Archäologischer Dienst des Kantons Bern

Archaeologists finally have clues about the identity of the mysterious 'face-down' skeleton

Look away.

JOSH HRALA
9 OCT 2016
 

Archaeologists have finally found clues that could help them identify a skeleton that was buried face-down in an ancient cemetery in Switzerland’s Bernese Lakeland region - a mystery that has baffled researchers since the discovery of the grave in 2013.

New X-ray scans of a coin purse found on the man’s chest suggest that he was a travelling merchant who was buried quickly some time after 1629, but that still doesn't explain why he was buried face-down.

 

"It is possible he was a travelling merchant, because we found coins in the purse from the Fribourg-Bern-Solothurn, Basel-Freiburg in Breisgau, and Luzern-Schwyz regions,"  said team member Christian Weiss, from the Archaeological Services of Canton Bern in Switzerland.

The mystery started back in 2013 when construction workers in the village of Schüpfen, Switzerland, were forced to stop building an underground parking garage when skeletal remains were discovered mere moments after the project had began.

After archaeologists were called in, they discovered that more than 342 bodies had been buried in the area. Turns out this was a large cemetery, the use of which spanned from the 8th to the 17th century.

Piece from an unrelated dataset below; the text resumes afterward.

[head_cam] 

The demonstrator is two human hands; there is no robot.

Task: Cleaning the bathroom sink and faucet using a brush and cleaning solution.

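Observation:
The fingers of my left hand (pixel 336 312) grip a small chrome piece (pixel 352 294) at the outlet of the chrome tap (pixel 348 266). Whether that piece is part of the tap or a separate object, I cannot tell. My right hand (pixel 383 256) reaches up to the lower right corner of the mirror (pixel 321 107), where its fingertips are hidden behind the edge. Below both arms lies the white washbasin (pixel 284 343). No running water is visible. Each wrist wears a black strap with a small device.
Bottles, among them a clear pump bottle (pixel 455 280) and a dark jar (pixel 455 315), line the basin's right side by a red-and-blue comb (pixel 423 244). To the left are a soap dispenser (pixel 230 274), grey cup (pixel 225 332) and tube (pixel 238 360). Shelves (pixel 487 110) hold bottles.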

While finding hundreds of skeletons is noteworthy in itself, one skeleton in particular, stood out. It was buried face-down with a small leather sack of coins on its chest and a knife at its side.

Evidence from the rest of the graves suggests that the common practice was to wash and bury corpses respectfully on their backs, meaning this man’s burial was either hastily performed, or deliberately different.

"It is certainly a deviant burial, in the sense that the burial practices here seem to be very unusual for the time," Weiss told Rossella Lorenzi at Discovery News.

 

"The individual was facing to the ground; moreover, a knife and a purse were found within the burial where we normally don't find any grave goods in this time."

To understand who the man was, the team examined the purse of coins he was carrying, since coins can give a pretty good indication of the timeframe and location of origin, based on where and when they were minted.

The problem was that, over the course of hundreds of years, the coins had fused together into an obtuse lump of metal:

CoinPileArchäologischer Dienst des Kantons Bern

To analyse them, the researchers called in Mathieu Plamondon, an X-ray expert from the Swiss Federal Laboratories for Materials Science and Technology (EMPA), who used a newly developed scanner called the µDETECT.

This device combines an X-ray scanner with computer tomography (CT) scans to expose hidden details in certain artefacts.

"The block of coins isn't very big, but it absorbs a great deal of energy, so we needed a very powerful source of X-rays," said Plamondon. "We didn't know how well it would work, though, because it was the very first time we had made a measurement with the new instrument."

When the scans were complete, the researchers found that there were 24 coins in total, with most of them containing two metals - copper and silver - and one being made of pure silver.

With further tweaking, they were able to use computer programs to make out the stamps on the coins, and that revealed their origins in three separate Swiss towns, and one in France.

"Taken together, the coins are really just small change," Weiss said. "There is nothing in the purse equivalent in value to, say, a 100 franc note today." 

They were also able to see that one of the coins was produced in 1629, meaning that the man had to have died some time after that.

CoinXrayEMPA

Based on the fact that the man had different regional coins on him at the time of his death, the team says it's likely he was a travelling merchant who somehow died in the town and was quickly buried without the normal ceremonies and washings.

While these new details offer clues as to what the man did, and shows that he was likely from the surrounding region, it doesn’t provide any evidence to explain why he was buried face-down with his all of his belongings.

The team hypothesises that the man might have been murdered and buried quickly so no one found him, though they also say that he could have died of an infectious disease, causing whoever buried him to do so without washing him first.

The team has yet to publish their findings in a peer-reviewed journal, but as their investigation continues, they will hopefully uncover more about this man, so the real mystery of his burial and death will finally be put to rest.